All interested stakeholders, including the general public, academics, industry, NGOs, media, public authorities and political parties, have the possibility to provide their input on both the Commission’s Inception Impact Assessment (IIA) and the broader Public Consultation.
Open to feedback until February 23rd, the IIA points out that current rules on political advertising (online and offline) significantly diverge across EU Member States, thus increasing regulatory fragmentation, legal uncertainty and compliance costs for the parties involved. Furthermore, national regulatory authorities often lack the resources and capacity to enforce such rules which also need to catch up with the increasing cross-border and technological nature of political advertising in order to tackle misleading political communications. In this context, the IIA provides three possible policy options to address these problems:
- Soft law measures based on existing initiatives (e.g. Action Plan against Disinformation) and new tools such as codes of conduct for political parties, information campaigns, recommendations, and promotion of voluntary transparency actions.

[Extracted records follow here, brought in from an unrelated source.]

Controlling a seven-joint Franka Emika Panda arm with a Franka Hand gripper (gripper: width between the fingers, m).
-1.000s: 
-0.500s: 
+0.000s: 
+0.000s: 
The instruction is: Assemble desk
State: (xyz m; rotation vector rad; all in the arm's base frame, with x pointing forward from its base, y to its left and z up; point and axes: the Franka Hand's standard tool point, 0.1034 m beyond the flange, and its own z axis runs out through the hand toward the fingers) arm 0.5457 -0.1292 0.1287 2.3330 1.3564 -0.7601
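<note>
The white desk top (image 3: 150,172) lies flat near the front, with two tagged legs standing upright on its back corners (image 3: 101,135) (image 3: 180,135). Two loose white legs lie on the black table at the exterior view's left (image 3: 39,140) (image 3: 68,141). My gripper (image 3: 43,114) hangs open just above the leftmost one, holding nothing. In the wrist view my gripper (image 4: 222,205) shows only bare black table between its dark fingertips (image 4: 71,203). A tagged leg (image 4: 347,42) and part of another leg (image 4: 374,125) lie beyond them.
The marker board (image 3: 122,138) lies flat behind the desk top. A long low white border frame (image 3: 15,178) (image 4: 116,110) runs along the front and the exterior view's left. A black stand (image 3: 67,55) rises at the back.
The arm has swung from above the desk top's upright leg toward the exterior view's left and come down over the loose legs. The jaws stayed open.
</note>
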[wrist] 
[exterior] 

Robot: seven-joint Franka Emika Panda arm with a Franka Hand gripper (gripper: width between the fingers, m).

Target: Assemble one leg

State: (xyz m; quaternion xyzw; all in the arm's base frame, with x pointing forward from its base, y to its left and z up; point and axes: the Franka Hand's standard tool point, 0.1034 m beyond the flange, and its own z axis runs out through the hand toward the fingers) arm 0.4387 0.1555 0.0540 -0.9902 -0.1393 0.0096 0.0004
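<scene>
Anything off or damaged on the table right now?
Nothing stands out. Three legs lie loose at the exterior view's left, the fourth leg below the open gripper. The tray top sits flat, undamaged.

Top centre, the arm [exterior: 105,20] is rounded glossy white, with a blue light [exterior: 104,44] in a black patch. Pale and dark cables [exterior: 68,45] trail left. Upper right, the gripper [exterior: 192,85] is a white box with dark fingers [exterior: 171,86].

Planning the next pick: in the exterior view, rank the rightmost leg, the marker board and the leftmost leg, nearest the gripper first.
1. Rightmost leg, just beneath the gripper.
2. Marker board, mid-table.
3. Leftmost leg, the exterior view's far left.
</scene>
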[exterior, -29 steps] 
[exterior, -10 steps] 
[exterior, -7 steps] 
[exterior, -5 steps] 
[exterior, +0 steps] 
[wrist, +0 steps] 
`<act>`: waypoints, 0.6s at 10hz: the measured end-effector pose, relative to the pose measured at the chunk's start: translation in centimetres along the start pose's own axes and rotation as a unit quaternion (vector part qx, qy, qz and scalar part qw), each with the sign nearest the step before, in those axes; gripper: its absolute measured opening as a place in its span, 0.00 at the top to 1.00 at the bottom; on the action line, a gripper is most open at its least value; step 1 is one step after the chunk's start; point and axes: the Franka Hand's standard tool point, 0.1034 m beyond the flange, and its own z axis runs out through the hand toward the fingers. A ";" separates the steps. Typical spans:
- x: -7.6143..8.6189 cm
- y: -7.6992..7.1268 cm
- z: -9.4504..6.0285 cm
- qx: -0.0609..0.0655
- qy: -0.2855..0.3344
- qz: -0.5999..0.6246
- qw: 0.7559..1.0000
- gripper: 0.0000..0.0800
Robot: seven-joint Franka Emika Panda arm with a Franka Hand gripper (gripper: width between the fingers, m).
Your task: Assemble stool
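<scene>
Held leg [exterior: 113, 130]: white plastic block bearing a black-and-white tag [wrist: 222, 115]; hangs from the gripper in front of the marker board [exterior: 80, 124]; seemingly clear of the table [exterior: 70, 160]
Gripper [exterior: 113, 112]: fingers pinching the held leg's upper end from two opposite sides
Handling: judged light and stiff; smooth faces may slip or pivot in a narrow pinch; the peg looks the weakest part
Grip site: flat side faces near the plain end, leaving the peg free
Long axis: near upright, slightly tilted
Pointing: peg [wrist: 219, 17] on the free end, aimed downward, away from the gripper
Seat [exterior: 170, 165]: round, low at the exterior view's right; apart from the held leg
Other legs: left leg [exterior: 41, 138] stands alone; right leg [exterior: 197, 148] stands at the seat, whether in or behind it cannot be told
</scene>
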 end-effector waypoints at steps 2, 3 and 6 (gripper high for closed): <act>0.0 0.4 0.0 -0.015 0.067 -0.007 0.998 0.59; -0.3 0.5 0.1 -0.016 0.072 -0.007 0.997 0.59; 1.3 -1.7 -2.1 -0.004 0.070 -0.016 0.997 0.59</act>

- Targeted legislation setting out common definitions, mandatory minimum standards for transparency, access and disclosure of data to facilitate enforcement, out-of-court arrangements, and labelling of political ads.
- Legislation harmonizing specific conditions and criteria in the context of political advertising establishing common rules on financing, content moderation and co-regulation.
Open to feedback until April 2nd, the Commission’s public consultation looks at the issue of political advertising from a broader perspective via a 24-pages questionnaire. Hence, stakeholders are invited to share their experience and knowledge on the use and rules for political advertising in their own country. The document also seeks input on potential key definitions, transparency requirements, as well as measures on targeting and amplification.